Он слегка встряхнул ее, взяв за плечо.
— Тебе следует уехать, Мона, понимаешь? — повторил он серьезным тоном.
— Да что случилось?
Она резко выпрямилась и посмотрела на него своими фантасмагорическими глазами.
— Предупреди Джулию. — Он машинально взял ее пальцы в свои. — И уже завтра…
Он смотрел сурово, отсутствующим взглядом; он чувствовал, как время подталкивает его за плечи; он думал о тех вокзальных перронах первого утра, где прощание несет в себе привкус небытия, но где зато столь свеж предрассветный ветерок.

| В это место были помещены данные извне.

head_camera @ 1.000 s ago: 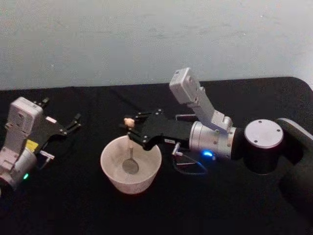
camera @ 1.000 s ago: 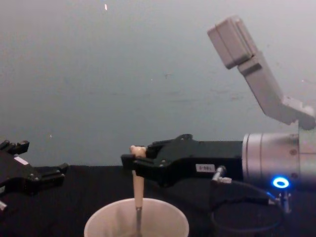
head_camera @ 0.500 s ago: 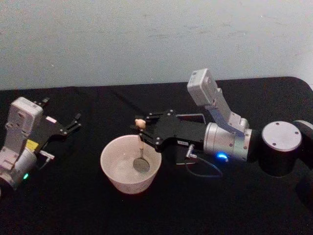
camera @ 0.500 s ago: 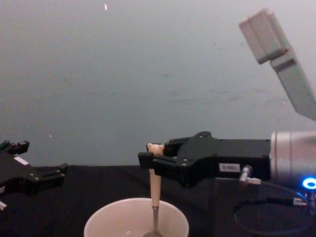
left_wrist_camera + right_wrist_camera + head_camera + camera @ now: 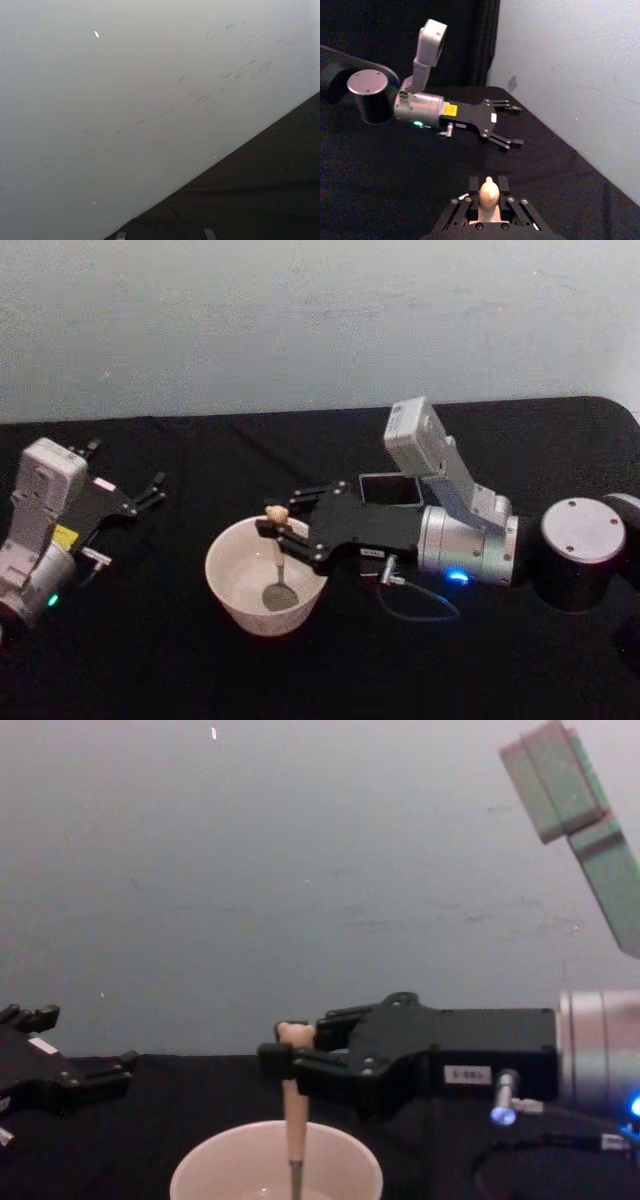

Он не осмеливался сказать ей, что она, такая легкая, все же загромождала его жизнь и что теперь он жаждал одиночества.
Мона долго плакала: ее крохотная тяжелая головка, сотрясавшаяся на плече у Гранжа, была вся липкая от слез, но он не испытывал от этого ни подавленности, ни тревоги: он чувствовал, что слезы эти были торжеством пьянящей молодости — как апрельский ливень, как липкое от своего сока молодое дерево. Когда рыдания стихали, они вместе вслушивались в гул разбуженного леса, прорывавшийся через раскрытую дверь, и рядом с собой он ощущал, как восстанавливается ее нежное ночное дыхание, словно у растения, на которое упали последние капли грозы. «Настоящая весна», — думал он. Он задавался вопросом, любил ли он Мону. И да, и нет, но одно он знал точно: место в его сердце было только для нее.
В ночь с девятого на десятое мая аспирант Гранж спал плохо. Накануне он лег с тяжелой головой, оставив все окна распахнутыми для преждевременной жары, которую не сбивала даже ночь леса. Проснулся он очень рано, с таким ощущением, какое бывает, когда всю ночь видишь сны: в голове стоял ненормальный, настырный гул. Бодрящий поток прохладного влажного воздуха стекал на него с расположенного рядом окна, он скользил по его лицу с неким особенным музыкальным и вибрирующим касанием, как если бы он был соткан из стрекота надкрыльев. На какое-то мгновение в смутном забытьи у него возникло приятнейшее чувство, что время перепуталось и лесной рассвет смешался со знойным, наэлектризованным стрекозами полуднем. Затем впечатление локализовалось, и он понял, что у самой его щеки одно из оконных стекол, от которого отвалилась замазка, дрожит и безостановочно подпрыгивает в раме. «Это мое стекло, — сказал он себе, вновь ныряя головой в подушку, — надо будет сказать об этом Оливону». Между тем из глубины полумрака он различал в утреннем воздухе, никак не связывая их с этим дрожанием, пронзительные звуки панической срочности, которые росли с каждой секундой, — своего рода молниеносно протекающая беременность дня; он также с удивлением сознавал легкость, гротескную тонкость крыши над собой, которая, казалось, улетает куда-то ввысь; он ежился в кровати, сам не свой, голый и очутившийся в самом эпицентре стекавшего с неба гула, который все нарастал. Два удара в дверь на сей раз окончательно разбудили его.